:: Problem details ::
Please repeat the lines below exactly. Begin with the line containing "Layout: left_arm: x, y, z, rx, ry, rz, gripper" and go on through the line containing "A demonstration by".
*** Input records ***
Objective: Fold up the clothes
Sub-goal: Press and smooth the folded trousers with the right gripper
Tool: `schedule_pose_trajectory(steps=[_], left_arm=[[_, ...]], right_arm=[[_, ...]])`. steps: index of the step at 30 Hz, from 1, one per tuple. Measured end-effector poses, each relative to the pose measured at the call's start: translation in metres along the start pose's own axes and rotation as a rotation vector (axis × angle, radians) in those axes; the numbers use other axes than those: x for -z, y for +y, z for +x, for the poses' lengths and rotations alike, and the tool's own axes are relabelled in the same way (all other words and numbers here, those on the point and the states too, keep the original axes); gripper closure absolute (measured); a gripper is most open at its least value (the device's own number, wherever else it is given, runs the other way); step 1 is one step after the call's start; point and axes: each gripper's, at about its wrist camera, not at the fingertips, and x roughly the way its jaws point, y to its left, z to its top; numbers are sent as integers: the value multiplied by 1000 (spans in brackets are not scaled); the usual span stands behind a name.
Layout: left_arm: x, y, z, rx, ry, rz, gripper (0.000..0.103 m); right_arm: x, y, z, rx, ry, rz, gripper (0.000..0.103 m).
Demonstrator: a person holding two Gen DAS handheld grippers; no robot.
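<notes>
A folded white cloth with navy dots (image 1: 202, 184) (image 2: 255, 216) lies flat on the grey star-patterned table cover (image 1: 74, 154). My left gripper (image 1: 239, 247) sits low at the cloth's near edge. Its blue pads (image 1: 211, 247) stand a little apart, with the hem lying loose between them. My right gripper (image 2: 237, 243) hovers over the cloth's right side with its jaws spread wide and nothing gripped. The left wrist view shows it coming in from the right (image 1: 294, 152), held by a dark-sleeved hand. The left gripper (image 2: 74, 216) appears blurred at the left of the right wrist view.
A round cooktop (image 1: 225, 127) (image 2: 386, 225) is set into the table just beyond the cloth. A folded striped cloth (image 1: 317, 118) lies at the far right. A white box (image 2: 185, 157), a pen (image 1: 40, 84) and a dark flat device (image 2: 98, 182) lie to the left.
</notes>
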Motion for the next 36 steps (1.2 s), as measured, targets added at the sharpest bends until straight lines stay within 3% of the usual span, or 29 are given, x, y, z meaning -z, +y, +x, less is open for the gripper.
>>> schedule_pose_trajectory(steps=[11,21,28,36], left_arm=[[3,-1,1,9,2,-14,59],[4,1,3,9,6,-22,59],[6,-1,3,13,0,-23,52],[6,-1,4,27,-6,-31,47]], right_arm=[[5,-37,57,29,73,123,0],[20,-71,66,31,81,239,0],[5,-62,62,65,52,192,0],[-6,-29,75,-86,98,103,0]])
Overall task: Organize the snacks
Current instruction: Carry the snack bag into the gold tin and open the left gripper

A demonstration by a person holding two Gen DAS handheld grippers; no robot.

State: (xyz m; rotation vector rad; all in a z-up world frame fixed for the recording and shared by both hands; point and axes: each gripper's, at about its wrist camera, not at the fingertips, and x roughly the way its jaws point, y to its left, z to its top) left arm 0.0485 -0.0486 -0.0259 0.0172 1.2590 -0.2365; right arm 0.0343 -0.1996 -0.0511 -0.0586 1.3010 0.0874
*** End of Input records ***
:: Expected output ::
Layout: left_arm: x, y, z, rx, ry, rz, gripper (0.000..0.103 m); right_arm: x, y, z, rx, ry, rz, gripper (0.000..0.103 m).
Demonstrator: a person holding two Gen DAS handheld grippers; no robot.
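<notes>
A folded white cloth with navy dots (image 1: 202, 184) (image 2: 255, 216) lies flat on the grey star-patterned table cover (image 1: 74, 154). My left gripper (image 1: 239, 247) sits low at the cloth's near edge. Its blue pads (image 1: 211, 247) stand a little apart, with the hem lying loose between them. My right gripper (image 2: 237, 243) hovers over the cloth's right side with its jaws spread wide and nothing gripped. The left wrist view shows it coming in from the right (image 1: 294, 152), held by a dark-sleeved hand. The left gripper (image 2: 74, 216) appears blurred at the left of the right wrist view.
A round cooktop (image 1: 225, 127) (image 2: 386, 225) is set into the table just beyond the cloth. A folded striped cloth (image 1: 317, 118) lies at the far right. A white box (image 2: 185, 157), a pen (image 1: 40, 84) and a dark flat device (image 2: 98, 182) lie to the left.
</notes>
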Motion for the next 36 steps (1.2 s), as measured, targets added at the sharpest bends until straight lines stay within 3% of the usual span, or 29 are given, x, y, z meaning -z, +y, +x, less is open for the gripper.
>>> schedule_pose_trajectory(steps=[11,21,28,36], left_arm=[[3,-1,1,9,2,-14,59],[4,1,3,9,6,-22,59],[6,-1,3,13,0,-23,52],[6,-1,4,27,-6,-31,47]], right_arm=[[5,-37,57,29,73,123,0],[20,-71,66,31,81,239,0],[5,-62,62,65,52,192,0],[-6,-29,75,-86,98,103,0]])
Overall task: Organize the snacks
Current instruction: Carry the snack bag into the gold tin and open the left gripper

A demonstration by a person holding two Gen DAS handheld grippers; no robot.

Nothing remains to be added to the exercise.